> [Task item]: In the data below, the answer is the run of lines from the line containing "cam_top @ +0" through the line containing "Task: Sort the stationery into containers", both included; print it exactly and nothing else.
····················
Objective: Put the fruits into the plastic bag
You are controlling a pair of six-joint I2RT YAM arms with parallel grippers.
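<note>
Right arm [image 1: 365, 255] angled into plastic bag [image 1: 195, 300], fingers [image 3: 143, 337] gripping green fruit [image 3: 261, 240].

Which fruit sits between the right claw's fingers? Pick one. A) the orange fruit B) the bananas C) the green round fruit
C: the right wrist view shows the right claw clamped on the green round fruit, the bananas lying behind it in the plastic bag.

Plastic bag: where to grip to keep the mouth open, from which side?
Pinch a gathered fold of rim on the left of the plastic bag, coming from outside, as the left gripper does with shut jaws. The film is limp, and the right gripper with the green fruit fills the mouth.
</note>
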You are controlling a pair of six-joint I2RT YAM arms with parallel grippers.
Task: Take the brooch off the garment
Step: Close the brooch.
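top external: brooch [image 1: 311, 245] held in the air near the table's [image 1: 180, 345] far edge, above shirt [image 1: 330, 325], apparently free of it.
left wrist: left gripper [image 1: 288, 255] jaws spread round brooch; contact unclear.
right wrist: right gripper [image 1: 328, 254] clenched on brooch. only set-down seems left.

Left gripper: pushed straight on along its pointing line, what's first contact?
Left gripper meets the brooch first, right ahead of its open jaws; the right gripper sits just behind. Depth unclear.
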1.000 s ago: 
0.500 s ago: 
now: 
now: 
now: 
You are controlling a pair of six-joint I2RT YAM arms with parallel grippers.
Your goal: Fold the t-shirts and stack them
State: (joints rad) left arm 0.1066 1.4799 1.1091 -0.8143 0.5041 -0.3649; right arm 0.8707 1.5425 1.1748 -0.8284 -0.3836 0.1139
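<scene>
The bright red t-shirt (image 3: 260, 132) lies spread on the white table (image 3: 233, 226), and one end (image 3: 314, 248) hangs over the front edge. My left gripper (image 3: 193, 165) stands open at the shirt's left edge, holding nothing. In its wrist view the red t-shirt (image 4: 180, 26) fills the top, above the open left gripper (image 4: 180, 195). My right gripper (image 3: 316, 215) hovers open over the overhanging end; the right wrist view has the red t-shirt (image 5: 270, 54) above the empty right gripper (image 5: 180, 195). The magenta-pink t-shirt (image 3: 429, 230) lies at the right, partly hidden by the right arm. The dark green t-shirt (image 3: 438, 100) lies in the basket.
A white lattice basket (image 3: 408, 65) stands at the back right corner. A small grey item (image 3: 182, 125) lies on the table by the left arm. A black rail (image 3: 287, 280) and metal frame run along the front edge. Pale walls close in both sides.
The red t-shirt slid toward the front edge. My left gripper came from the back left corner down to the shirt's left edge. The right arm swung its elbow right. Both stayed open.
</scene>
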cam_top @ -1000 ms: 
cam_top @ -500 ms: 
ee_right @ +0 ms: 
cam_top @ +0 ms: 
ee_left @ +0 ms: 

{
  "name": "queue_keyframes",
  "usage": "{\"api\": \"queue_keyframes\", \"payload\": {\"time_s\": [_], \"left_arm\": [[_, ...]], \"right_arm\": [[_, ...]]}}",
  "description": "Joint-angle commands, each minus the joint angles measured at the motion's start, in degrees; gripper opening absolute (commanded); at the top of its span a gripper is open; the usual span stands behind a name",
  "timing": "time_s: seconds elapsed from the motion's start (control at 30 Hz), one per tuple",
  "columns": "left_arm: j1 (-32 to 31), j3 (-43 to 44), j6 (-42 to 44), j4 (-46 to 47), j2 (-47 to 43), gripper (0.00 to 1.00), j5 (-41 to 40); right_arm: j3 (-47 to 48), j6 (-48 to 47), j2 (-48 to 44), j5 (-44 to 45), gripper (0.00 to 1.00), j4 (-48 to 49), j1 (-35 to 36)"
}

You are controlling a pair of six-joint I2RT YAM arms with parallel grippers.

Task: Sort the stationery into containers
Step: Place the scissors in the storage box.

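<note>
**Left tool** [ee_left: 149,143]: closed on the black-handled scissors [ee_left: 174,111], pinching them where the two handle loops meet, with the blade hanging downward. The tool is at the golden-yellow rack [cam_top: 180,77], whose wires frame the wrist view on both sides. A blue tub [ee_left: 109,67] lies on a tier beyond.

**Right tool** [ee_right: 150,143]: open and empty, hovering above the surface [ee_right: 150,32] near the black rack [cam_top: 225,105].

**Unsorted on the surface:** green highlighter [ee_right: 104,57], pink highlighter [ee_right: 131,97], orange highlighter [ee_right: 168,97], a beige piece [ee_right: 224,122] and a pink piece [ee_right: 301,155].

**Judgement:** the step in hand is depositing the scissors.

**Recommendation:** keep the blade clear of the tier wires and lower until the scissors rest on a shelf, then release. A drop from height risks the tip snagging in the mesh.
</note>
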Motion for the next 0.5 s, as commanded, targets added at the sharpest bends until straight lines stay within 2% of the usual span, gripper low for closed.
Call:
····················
> [Task result]:
cam_top @ +0 ms: 
ee_left @ +0 ms: 

{
  "name": "queue_keyframes",
  "usage": "{\"api\": \"queue_keyframes\", \"payload\": {\"time_s\": [_], \"left_arm\": [[_, ...]], \"right_arm\": [[_, ...]]}}",
  "description": "Joint-angle commands, each minus the joint angles measured at the motion's start, in degrees; gripper opening absolute (commanded); at the top of its span a gripper is open; the usual span stands behind a name",
  "timing": "time_s: seconds elapsed from the motion's start (control at 30 Hz), one per tuple",
  "columns": "left_arm: j1 (-32 to 31), j3 (-43 to 44), j6 (-42 to 44), j4 (-46 to 47), j2 (-47 to 43), gripper (0.00 to 1.00), j5 (-41 to 40); right_arm: j3 (-47 to 48), j6 (-48 to 47), j2 (-48 to 44), j5 (-44 to 45), gripper (0.00 to 1.00), j4 (-48 to 49), j1 (-35 to 36)"
}

You are controlling a pair of six-joint I2RT YAM arms with parallel grippers.

Task: Sort the stationery into containers

This completes the output for the exercise.